**Your task:** Repeat the records below verbatim.

◇ ◇ ◇ ◇

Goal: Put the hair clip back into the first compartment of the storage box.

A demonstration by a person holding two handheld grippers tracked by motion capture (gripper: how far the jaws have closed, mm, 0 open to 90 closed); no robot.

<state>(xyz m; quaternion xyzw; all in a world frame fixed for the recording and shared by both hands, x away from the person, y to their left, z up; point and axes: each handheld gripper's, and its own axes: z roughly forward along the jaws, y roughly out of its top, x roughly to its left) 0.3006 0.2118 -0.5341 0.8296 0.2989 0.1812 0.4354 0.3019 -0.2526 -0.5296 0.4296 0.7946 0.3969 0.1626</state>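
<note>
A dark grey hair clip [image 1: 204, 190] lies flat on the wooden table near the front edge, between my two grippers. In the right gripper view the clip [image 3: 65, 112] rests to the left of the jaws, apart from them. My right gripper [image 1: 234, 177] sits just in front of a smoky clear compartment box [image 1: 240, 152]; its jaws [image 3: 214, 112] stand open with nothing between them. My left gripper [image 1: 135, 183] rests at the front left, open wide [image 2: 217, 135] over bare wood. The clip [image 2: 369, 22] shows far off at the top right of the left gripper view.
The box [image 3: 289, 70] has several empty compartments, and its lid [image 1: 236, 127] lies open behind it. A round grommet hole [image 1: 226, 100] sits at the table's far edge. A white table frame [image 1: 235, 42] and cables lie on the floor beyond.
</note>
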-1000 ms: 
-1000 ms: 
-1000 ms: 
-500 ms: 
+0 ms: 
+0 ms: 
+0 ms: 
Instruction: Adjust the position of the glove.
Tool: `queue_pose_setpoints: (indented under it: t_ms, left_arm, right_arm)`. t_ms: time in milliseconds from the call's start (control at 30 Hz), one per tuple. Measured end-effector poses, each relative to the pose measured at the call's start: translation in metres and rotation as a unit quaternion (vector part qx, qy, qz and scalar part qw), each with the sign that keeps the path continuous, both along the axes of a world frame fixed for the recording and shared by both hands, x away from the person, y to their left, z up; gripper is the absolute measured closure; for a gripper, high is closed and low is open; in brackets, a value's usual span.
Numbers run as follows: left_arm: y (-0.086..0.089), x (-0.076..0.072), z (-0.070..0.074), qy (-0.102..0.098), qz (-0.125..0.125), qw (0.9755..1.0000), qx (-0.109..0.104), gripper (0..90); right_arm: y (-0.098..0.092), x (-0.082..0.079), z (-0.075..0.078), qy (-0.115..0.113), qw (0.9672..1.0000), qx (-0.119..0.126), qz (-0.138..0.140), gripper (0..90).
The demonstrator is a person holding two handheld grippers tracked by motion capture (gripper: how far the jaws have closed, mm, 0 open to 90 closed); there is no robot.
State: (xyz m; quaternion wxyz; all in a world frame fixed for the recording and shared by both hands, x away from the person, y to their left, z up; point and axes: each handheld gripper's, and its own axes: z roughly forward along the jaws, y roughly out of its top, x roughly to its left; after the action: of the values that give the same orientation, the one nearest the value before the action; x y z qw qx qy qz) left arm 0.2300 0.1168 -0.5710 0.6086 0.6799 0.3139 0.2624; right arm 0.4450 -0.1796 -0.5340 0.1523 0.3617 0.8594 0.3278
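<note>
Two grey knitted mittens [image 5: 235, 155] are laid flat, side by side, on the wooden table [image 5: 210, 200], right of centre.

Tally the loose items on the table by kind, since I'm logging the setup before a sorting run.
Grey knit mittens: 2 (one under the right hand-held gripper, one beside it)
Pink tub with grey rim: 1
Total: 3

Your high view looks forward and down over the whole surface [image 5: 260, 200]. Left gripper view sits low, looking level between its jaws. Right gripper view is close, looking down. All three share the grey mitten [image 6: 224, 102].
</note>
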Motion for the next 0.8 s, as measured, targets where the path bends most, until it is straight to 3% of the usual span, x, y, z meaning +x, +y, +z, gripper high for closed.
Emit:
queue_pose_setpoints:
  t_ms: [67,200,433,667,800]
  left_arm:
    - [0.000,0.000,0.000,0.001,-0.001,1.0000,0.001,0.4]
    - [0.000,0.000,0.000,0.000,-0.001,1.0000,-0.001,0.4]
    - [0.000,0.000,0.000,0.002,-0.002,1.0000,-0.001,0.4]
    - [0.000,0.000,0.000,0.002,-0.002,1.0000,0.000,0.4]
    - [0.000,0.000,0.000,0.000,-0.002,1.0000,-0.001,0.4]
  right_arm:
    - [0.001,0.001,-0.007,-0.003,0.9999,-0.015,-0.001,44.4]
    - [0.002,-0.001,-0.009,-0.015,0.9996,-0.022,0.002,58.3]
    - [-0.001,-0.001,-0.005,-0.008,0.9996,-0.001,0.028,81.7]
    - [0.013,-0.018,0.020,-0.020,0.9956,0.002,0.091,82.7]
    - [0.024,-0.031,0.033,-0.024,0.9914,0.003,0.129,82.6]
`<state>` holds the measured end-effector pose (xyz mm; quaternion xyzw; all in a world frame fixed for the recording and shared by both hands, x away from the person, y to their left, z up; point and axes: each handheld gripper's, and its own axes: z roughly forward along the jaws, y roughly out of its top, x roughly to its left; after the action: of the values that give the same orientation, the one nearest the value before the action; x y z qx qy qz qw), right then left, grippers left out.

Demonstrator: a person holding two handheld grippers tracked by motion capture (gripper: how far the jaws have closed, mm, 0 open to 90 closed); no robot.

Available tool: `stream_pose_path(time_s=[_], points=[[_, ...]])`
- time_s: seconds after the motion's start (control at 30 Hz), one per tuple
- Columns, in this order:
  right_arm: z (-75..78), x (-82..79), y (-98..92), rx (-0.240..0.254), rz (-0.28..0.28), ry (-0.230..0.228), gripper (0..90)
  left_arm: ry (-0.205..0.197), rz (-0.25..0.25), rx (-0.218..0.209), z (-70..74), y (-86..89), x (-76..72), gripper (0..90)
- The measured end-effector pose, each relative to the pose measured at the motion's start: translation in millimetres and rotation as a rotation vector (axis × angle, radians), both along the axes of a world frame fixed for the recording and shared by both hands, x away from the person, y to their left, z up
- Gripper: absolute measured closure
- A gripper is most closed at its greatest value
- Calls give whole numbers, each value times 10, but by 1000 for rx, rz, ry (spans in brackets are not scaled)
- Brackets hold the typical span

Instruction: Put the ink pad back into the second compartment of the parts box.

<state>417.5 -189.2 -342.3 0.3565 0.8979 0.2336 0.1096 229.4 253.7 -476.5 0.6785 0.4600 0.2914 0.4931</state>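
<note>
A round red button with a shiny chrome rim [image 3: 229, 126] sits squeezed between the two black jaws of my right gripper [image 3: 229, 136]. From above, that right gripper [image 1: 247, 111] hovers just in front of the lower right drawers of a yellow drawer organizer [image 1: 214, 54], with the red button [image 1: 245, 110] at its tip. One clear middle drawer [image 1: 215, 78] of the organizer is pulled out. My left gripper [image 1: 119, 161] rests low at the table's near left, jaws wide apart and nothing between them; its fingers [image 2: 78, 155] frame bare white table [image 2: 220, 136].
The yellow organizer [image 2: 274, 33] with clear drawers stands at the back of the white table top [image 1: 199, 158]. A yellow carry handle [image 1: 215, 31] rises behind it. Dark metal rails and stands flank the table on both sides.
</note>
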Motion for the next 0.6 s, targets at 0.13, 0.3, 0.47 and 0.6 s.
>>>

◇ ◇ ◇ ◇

**Solution to the exercise:**
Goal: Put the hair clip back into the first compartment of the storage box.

A demonstration by a person holding two handheld grippers tracked by motion capture (gripper: how far the jaws have closed, mm, 0 open to 90 closed); no robot.

<state>(xyz m; quaternion xyzw; all in a world frame fixed for the recording and shared by both hands, x away from the person, y to their left, z up; point and axes: each handheld gripper's, and its own axes: z roughly forward along the jaws, y roughly out of its top, x roughly to its left) 0.3006 0.2118 -0.5341 0.8296 0.2989 0.1812 0.4354 0.3019 -0.2526 -0.5296 0.4296 0.7946 0.3969 0.1626</state>
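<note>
A dark grey hair clip [image 1: 204, 190] lies flat on the wooden table near the front edge, between my two grippers. In the right gripper view the clip [image 3: 65, 112] rests to the left of the jaws, apart from them. My right gripper [image 1: 234, 177] sits just in front of a smoky clear compartment box [image 1: 240, 152]; its jaws [image 3: 214, 112] stand open with nothing between them. My left gripper [image 1: 135, 183] rests at the front left, open wide [image 2: 217, 135] over bare wood. The clip [image 2: 369, 22] shows far off at the top right of the left gripper view.
The box [image 3: 289, 70] has several empty compartments, and its lid [image 1: 236, 127] lies open behind it. A round grommet hole [image 1: 226, 100] sits at the table's far edge. A white table frame [image 1: 235, 42] and cables lie on the floor beyond.
</note>
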-1000 ms: 
-1000 ms: 
-1000 ms: 
-500 ms: 
+0 ms: 
+0 ms: 
+0 ms: 
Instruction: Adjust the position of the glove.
Tool: `queue_pose_setpoints: (indented under it: t_ms, left_arm, right_arm)`. t_ms: time in milliseconds from the call's start (control at 30 Hz), one per tuple. Measured end-effector poses, each relative to the pose measured at the call's start: translation in metres and rotation as a unit quaternion (vector part qx, qy, qz and scalar part qw), each with the sign that keeps the path continuous, both along the axes of a world frame fixed for the recording and shared by both hands, x away from the person, y to their left, z up; gripper is the absolute measured closure; for a gripper, high is closed and low is open; in brackets, a value's usual span.
Numbers run as follows: left_arm: y (-0.086..0.089), x (-0.076..0.072), z (-0.070..0.074), qy (-0.102..0.098), qz (-0.125..0.125), qw (0.9755..1.0000), qx (-0.109..0.104), gripper (0..90); right_arm: y (-0.098..0.092), x (-0.082..0.079), z (-0.075..0.078), qy (-0.115..0.113), qw (0.9672..1.0000), qx (-0.119..0.126), qz (-0.138..0.140), gripper (0..90).
The demonstrator is a person holding two handheld grippers tracked by motion capture (gripper: how far the jaws have closed, mm, 0 open to 90 closed); there is no robot.
State: (xyz m; quaternion wxyz; all in a world frame fixed for the recording and shared by both hands, x away from the person, y to their left, z up; point and axes: each handheld gripper's, and its own axes: z roughly forward along the jaws, y roughly out of its top, x roughly to its left; after the action: of the values that give the same orientation, the one nearest the value before the action; x y z qw qx qy qz) left arm 0.2300 0.1168 -0.5710 0.6086 0.6799 0.3139 0.2624; right arm 0.4450 -0.1796 -0.5340 0.1523 0.3617 0.8594 0.3278
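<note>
Two grey knitted mittens [image 5: 235, 155] are laid flat, side by side, on the wooden table [image 5: 210, 200], right of centre.

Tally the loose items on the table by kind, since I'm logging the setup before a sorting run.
Grey knit mittens: 2 (one under the right hand-held gripper, one beside it)
Pink tub with grey rim: 1
Total: 3

Your high view looks forward and down over the whole surface [image 5: 260, 200]. Left gripper view sits low, looking level between its jaws. Right gripper view is close, looking down. All three share the grey mitten [image 6: 224, 102].
</note>
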Motion for the next 0.8 s, as measured, targets where the path bends most, until it is straight to 3% of the usual span, x, y, z meaning +x, +y, +z, gripper high for closed.
Emit:
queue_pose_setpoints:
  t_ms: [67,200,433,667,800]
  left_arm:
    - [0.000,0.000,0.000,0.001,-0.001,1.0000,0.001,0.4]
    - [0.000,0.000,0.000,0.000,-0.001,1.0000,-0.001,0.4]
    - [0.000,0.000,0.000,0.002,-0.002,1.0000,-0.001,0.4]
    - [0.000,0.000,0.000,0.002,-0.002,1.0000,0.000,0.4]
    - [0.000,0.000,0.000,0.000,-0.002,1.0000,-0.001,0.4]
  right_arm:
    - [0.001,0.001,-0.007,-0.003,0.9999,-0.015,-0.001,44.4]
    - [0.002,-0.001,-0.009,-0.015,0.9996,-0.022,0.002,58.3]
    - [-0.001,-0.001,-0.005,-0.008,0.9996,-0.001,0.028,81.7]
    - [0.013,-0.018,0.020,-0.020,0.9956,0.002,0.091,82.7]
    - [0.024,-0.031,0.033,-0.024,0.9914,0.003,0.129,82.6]
`<state>` holds the measured end-effector pose (xyz mm; quaternion xyzw; all in a world frame fixed for the recording and shared by both hands, x away from the person, y to their left, z up; point and axes: each handheld gripper's, and its own axes: z roughly forward along the jaws, y roughly out of its top, x roughly to its left; after the action: of the values that give the same orientation, the one nearest the value before the action; x y z qx qy qz qw), right then left, grippers left out.

Demonstrator: a person holding two handheld grippers tracked by motion capture (gripper: how far the jaws have closed, mm, 0 open to 90 closed); no robot.

Available tool: `stream_pose_path(time_s=[_], points=[[_, ...]])`
- time_s: seconds after the motion's start (control at 30 Hz), one per tuple
- Columns, in this order:
  right_arm: z (-75..78), x (-82..79), y (-98..92), rx (-0.240..0.254), rz (-0.28..0.28), ry (-0.230..0.228), gripper (0..90)
  left_arm: ry (-0.205..0.197), rz (-0.25..0.25), rx (-0.218..0.209), z (-70..74), y (-86..89), x (-76..72), gripper (0..90)
- The measured end-effector pose, each relative to the pose measured at the motion's start: translation in millimetres and rotation as a rotation vector (axis × angle, radians), both along the axes of a world frame fixed for the recording and shared by both hands, x away from the person, y to their left, z up
- Gripper: absolute measured closure
- A gripper is most closed at its greatest value
- Calls give whole numbers, each value times 10, but by 1000 for rx, rz, ry (spans in brackets are not scaled)
- Brackets hold the typical span

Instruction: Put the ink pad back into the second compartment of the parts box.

<state>417.5 -189.2 -342.3 0.3565 0.8979 0.2336 0.1096 229.4 253.7 -476.5 0.6785 0.4600 0.2914 0.4931</state>
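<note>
A round red button with a shiny chrome rim [image 3: 229, 126] sits squeezed between the two black jaws of my right gripper [image 3: 229, 136]. From above, that right gripper [image 1: 247, 111] hovers just in front of the lower right drawers of a yellow drawer organizer [image 1: 214, 54], with the red button [image 1: 245, 110] at its tip. One clear middle drawer [image 1: 215, 78] of the organizer is pulled out. My left gripper [image 1: 119, 161] rests low at the table's near left, jaws wide apart and nothing between them; its fingers [image 2: 78, 155] frame bare white table [image 2: 220, 136].
The yellow organizer [image 2: 274, 33] with clear drawers stands at the back of the white table top [image 1: 199, 158]. A yellow carry handle [image 1: 215, 31] rises behind it. Dark metal rails and stands flank the table on both sides.
</note>
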Motion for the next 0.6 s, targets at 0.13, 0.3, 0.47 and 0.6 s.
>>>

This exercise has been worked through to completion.